● **Activity**: Type out the data again, word for word and in full.

● **Input data**:
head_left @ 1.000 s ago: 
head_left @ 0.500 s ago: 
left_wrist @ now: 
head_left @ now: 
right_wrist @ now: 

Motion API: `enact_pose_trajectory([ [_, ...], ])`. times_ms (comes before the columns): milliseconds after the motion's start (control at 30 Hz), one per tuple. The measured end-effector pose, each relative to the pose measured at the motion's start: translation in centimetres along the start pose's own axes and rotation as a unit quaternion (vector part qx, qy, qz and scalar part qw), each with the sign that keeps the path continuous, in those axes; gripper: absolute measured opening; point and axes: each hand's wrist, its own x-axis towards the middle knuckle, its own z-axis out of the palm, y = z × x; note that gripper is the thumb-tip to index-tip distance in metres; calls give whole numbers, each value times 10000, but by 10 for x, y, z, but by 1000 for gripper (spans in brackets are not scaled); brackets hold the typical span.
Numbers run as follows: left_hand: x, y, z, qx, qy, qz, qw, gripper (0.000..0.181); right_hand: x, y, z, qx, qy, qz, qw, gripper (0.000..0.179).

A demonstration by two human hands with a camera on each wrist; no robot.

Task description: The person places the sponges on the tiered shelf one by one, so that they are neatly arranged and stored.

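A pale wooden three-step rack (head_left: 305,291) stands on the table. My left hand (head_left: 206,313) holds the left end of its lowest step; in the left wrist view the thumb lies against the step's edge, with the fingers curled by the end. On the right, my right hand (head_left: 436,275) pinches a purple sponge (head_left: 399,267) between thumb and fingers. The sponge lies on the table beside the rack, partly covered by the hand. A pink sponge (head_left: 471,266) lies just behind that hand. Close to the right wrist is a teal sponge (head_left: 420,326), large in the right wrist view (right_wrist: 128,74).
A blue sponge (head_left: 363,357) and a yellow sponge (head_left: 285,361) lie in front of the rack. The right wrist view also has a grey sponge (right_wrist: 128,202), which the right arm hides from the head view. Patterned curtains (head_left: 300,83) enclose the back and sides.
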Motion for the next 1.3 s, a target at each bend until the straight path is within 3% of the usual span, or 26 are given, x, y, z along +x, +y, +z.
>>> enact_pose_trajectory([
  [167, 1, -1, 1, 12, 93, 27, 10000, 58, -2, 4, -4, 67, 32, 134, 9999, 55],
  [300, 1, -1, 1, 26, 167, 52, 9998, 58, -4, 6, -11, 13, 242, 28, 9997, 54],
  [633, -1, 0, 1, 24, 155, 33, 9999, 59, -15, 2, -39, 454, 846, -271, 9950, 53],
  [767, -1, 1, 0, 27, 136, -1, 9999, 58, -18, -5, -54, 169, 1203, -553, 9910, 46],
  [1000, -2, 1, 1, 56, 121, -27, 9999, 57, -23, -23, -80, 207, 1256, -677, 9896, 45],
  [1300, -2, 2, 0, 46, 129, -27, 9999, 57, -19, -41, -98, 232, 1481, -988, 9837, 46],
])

● **Written response**:
head_left @ 1.000 s ago: 
head_left @ 0.500 s ago: 
left_wrist @ now: 
head_left @ now: 
right_wrist @ now: 

Motion API: `enact_pose_trajectory([ [_, ...], ])`. times_ms (comes before the columns): milliseconds after the motion's start (control at 30 Hz), one per tuple. The measured end-effector pose, each relative to the pose measured at the motion's start: translation in centimetres along the start pose's own axes and rotation as a unit quaternion (vector part qx, qy, qz and scalar part qw), each with the sign that keeps the path continuous, in those axes; gripper: absolute measured opening; point and axes: each hand's wrist, its own x-axis towards the middle knuckle, its own z-axis out of the palm, y = z × x; note that gripper is the thumb-tip to index-tip distance in metres; calls give whole numbers, each value times 10000, but by 10 for x, y, z, but by 1000 for gripper (spans in brackets are not scaled); brackets hold the typical span.
Numbers run as follows: left_hand: x, y, z, qx, qy, qz, qw, gripper (0.000..0.181); right_hand: x, y, z, qx, qy, qz, qw, gripper (0.000..0.179).

A demonstration by two human hands with a camera on each wrist; no robot.

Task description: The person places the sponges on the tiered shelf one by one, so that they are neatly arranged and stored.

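A pale wooden three-step rack (head_left: 305,291) stands on the table. My left hand (head_left: 206,313) holds the left end of its lowest step; in the left wrist view the thumb lies against the step's edge, with the fingers curled by the end. On the right, my right hand (head_left: 436,275) pinches a purple sponge (head_left: 399,267) between thumb and fingers. The sponge lies on the table beside the rack, partly covered by the hand. A pink sponge (head_left: 471,266) lies just behind that hand. Close to the right wrist is a teal sponge (head_left: 420,326), large in the right wrist view (right_wrist: 128,74).
A blue sponge (head_left: 363,357) and a yellow sponge (head_left: 285,361) lie in front of the rack. The right wrist view also has a grey sponge (right_wrist: 128,202), which the right arm hides from the head view. Patterned curtains (head_left: 300,83) enclose the back and sides.
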Motion for the next 1.3 s, a target at each bend until the straight path is within 3% of the usual span, or 26 are given, x, y, z along +x, +y, +z.
>>> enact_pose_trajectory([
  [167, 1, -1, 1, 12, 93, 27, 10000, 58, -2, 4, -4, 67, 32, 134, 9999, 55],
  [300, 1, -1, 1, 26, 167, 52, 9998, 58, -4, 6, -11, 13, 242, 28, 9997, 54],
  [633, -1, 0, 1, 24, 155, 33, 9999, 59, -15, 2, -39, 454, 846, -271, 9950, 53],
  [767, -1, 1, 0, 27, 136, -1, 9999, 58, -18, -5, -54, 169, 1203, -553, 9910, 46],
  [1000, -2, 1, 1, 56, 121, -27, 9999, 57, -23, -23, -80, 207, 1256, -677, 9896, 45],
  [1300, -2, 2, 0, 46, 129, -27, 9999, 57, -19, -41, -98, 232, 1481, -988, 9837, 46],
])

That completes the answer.